**EXERCISE PROMPT:** When you reach the line containing "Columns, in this", start transcribing exactly and continue through the last line of the data, skipping every picture.

**PROVIDED DATA:**

....

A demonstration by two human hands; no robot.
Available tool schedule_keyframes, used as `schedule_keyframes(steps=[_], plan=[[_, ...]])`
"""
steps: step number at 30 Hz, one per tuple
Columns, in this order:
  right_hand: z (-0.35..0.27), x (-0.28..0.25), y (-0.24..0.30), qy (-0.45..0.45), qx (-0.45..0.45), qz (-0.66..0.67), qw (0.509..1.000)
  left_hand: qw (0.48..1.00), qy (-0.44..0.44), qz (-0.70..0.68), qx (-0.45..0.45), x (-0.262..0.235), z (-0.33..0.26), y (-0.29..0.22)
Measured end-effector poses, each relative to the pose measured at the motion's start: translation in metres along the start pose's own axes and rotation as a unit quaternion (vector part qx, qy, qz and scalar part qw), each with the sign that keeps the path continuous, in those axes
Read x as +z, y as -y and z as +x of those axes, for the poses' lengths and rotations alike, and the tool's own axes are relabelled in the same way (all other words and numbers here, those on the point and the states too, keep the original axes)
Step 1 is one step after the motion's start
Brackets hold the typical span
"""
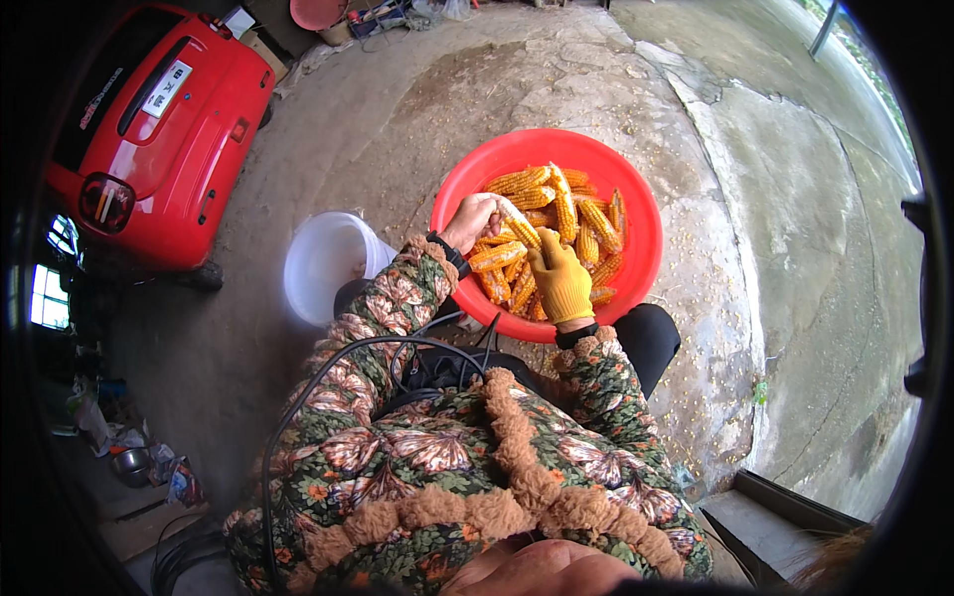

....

**PROBLEM SOLUTION:**
Columns, in this order:
  right_hand: z (-0.35..0.27), x (-0.28..0.25), y (-0.24..0.30), qy (-0.45..0.45), qx (-0.45..0.45), qz (-0.66..0.67), qw (0.509..1.000)
  left_hand: qw (0.48..1.00), qy (-0.44..0.44), qz (-0.70..0.68), qx (-0.45..0.45), x (-0.262..0.235), z (-0.33..0.26), y (-0.29..0.22)
Measured end-effector poses, each relative to the pose measured at the motion's start: translation in metres along the start pose's own axes and rotation as a unit quaternion (vector part qx, qy, qz and scalar part qw), each with the sign that keeps the path continuous, in those axes
Read x as +z, y as -y and z as +x of those axes, for the poses' lengths and rotations alike, and the tool's own axes are relabelled in the same way (all other words and numbers here, those on the point and the states too, keep the original axes)
Step 1 is one step after the motion's start
Brackets hold the typical span
"""

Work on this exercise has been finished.